Brief: Reproduce each record exactly, leaving out no line.

Information given:

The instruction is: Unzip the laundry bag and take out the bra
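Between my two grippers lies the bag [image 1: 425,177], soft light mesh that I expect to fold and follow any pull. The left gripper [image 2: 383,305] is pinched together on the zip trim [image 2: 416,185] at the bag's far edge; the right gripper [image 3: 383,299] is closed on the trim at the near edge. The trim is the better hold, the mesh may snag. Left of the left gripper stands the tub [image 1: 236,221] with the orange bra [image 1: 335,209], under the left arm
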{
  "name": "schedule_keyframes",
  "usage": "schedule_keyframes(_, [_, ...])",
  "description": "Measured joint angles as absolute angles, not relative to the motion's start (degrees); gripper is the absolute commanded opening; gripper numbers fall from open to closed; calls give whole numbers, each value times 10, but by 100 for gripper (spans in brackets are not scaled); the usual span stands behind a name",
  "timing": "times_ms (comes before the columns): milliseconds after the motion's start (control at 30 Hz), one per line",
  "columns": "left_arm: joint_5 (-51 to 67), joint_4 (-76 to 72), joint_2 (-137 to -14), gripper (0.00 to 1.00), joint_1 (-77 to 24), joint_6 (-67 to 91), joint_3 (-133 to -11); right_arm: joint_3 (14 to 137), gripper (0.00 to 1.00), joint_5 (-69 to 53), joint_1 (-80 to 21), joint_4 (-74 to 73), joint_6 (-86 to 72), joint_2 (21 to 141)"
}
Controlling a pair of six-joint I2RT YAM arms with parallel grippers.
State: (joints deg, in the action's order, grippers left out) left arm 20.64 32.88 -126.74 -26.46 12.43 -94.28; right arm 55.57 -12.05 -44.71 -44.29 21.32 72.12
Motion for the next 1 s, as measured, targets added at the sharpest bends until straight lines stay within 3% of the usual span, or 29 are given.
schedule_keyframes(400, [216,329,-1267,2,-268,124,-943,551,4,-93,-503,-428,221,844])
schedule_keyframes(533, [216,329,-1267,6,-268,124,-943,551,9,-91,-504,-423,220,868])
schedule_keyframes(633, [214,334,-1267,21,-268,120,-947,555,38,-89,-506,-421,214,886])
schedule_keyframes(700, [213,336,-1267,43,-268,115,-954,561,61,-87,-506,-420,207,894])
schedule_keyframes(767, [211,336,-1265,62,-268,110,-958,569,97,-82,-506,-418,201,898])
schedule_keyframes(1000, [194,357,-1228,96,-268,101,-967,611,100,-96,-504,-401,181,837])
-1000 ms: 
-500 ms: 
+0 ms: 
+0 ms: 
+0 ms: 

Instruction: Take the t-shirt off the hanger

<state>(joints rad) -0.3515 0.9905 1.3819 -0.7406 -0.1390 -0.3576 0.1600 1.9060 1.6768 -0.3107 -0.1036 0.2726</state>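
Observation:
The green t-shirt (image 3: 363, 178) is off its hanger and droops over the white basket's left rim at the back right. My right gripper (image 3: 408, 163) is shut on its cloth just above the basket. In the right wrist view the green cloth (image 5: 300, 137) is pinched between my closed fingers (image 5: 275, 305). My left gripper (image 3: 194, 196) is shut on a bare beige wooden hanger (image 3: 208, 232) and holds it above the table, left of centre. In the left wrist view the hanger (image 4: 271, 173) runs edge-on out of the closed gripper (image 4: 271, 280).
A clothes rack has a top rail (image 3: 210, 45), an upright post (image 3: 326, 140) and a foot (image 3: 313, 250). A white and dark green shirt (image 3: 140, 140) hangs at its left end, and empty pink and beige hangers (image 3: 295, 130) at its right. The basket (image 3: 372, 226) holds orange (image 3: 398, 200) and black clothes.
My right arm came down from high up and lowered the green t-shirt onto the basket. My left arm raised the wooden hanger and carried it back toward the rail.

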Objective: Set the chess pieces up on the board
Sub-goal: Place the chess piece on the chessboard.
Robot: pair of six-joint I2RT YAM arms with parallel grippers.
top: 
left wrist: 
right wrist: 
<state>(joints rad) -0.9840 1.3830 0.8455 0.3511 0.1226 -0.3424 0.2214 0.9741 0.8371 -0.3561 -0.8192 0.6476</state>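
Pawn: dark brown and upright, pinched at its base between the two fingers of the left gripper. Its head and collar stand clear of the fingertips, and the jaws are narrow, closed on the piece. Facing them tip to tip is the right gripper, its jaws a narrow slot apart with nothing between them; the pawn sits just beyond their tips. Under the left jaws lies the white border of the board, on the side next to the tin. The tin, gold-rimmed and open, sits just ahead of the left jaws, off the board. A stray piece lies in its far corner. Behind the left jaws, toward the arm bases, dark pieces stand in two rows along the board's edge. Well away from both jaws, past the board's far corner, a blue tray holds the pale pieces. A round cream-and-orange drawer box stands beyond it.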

Result of this exercise:
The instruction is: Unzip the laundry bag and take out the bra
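Between my two grippers lies the bag [image 1: 425,177], soft light mesh that I expect to fold and follow any pull. The left gripper [image 2: 383,305] is pinched together on the zip trim [image 2: 416,185] at the bag's far edge; the right gripper [image 3: 383,299] is closed on the trim at the near edge. The trim is the better hold, the mesh may snag. Left of the left gripper stands the tub [image 1: 236,221] with the orange bra [image 1: 335,209], under the left arm
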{
  "name": "schedule_keyframes",
  "usage": "schedule_keyframes(_, [_, ...])",
  "description": "Measured joint angles as absolute angles, not relative to the motion's start (degrees); gripper is the absolute commanded opening; gripper numbers fall from open to closed; calls give whole numbers, each value times 10, but by 100 for gripper (spans in brackets are not scaled); the usual span stands behind a name",
  "timing": "times_ms (comes before the columns): milliseconds after the motion's start (control at 30 Hz), one per line",
  "columns": "left_arm: joint_5 (-51 to 67), joint_4 (-76 to 72), joint_2 (-137 to -14), gripper (0.00 to 1.00), joint_1 (-77 to 24), joint_6 (-67 to 91), joint_3 (-133 to -11); right_arm: joint_3 (14 to 137), gripper (0.00 to 1.00), joint_5 (-69 to 53), joint_1 (-80 to 21), joint_4 (-74 to 73), joint_6 (-86 to 72), joint_2 (21 to 141)"
}
Controlling a pair of six-joint I2RT YAM arms with parallel grippers.
State: (joints deg, in the action's order, grippers left out) left arm 20.64 32.88 -126.74 -26.46 12.43 -94.28; right arm 55.57 -12.05 -44.71 -44.29 21.32 72.12
Motion for the next 1 s, as measured, targets added at the sharpest bends until straight lines stay within 3% of the usual span, or 29 are given.
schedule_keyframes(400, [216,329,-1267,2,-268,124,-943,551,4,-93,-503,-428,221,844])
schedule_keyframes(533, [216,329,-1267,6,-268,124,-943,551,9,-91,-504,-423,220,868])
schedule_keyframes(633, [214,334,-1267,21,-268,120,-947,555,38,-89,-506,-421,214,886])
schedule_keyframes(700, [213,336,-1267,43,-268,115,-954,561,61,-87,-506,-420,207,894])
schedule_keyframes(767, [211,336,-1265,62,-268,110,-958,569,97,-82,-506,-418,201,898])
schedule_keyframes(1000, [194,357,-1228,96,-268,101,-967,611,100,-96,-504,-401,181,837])
-1000 ms: 
-500 ms: 
+0 ms: 
+0 ms: 
+0 ms: 

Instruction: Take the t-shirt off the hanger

<state>(joints rad) -0.3515 0.9905 1.3819 -0.7406 -0.1390 -0.3576 0.1600 1.9060 1.6768 -0.3107 -0.1036 0.2726</state>
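Observation:
The green t-shirt (image 3: 363, 178) is off its hanger and droops over the white basket's left rim at the back right. My right gripper (image 3: 408, 163) is shut on its cloth just above the basket. In the right wrist view the green cloth (image 5: 300, 137) is pinched between my closed fingers (image 5: 275, 305). My left gripper (image 3: 194, 196) is shut on a bare beige wooden hanger (image 3: 208, 232) and holds it above the table, left of centre. In the left wrist view the hanger (image 4: 271, 173) runs edge-on out of the closed gripper (image 4: 271, 280).
A clothes rack has a top rail (image 3: 210, 45), an upright post (image 3: 326, 140) and a foot (image 3: 313, 250). A white and dark green shirt (image 3: 140, 140) hangs at its left end, and empty pink and beige hangers (image 3: 295, 130) at its right. The basket (image 3: 372, 226) holds orange (image 3: 398, 200) and black clothes.
My right arm came down from high up and lowered the green t-shirt onto the basket. My left arm raised the wooden hanger and carried it back toward the rail.
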
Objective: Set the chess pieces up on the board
Sub-goal: Place the chess piece on the chessboard.
Robot: pair of six-joint I2RT YAM arms with parallel grippers.
top: 
left wrist: 
right wrist: 
<state>(joints rad) -0.9840 1.3830 0.8455 0.3511 0.1226 -0.3424 0.2214 0.9741 0.8371 -0.3561 -0.8192 0.6476</state>
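Pawn: dark brown and upright, pinched at its base between the two fingers of the left gripper. Its head and collar stand clear of the fingertips, and the jaws are narrow, closed on the piece. Facing them tip to tip is the right gripper, its jaws a narrow slot apart with nothing between them; the pawn sits just beyond their tips. Under the left jaws lies the white border of the board, on the side next to the tin. The tin, gold-rimmed and open, sits just ahead of the left jaws, off the board. A stray piece lies in its far corner. Behind the left jaws, toward the arm bases, dark pieces stand in two rows along the board's edge. Well away from both jaws, past the board's far corner, a blue tray holds the pale pieces. A round cream-and-orange drawer box stands beyond it.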

Nothing further is needed for the exercise.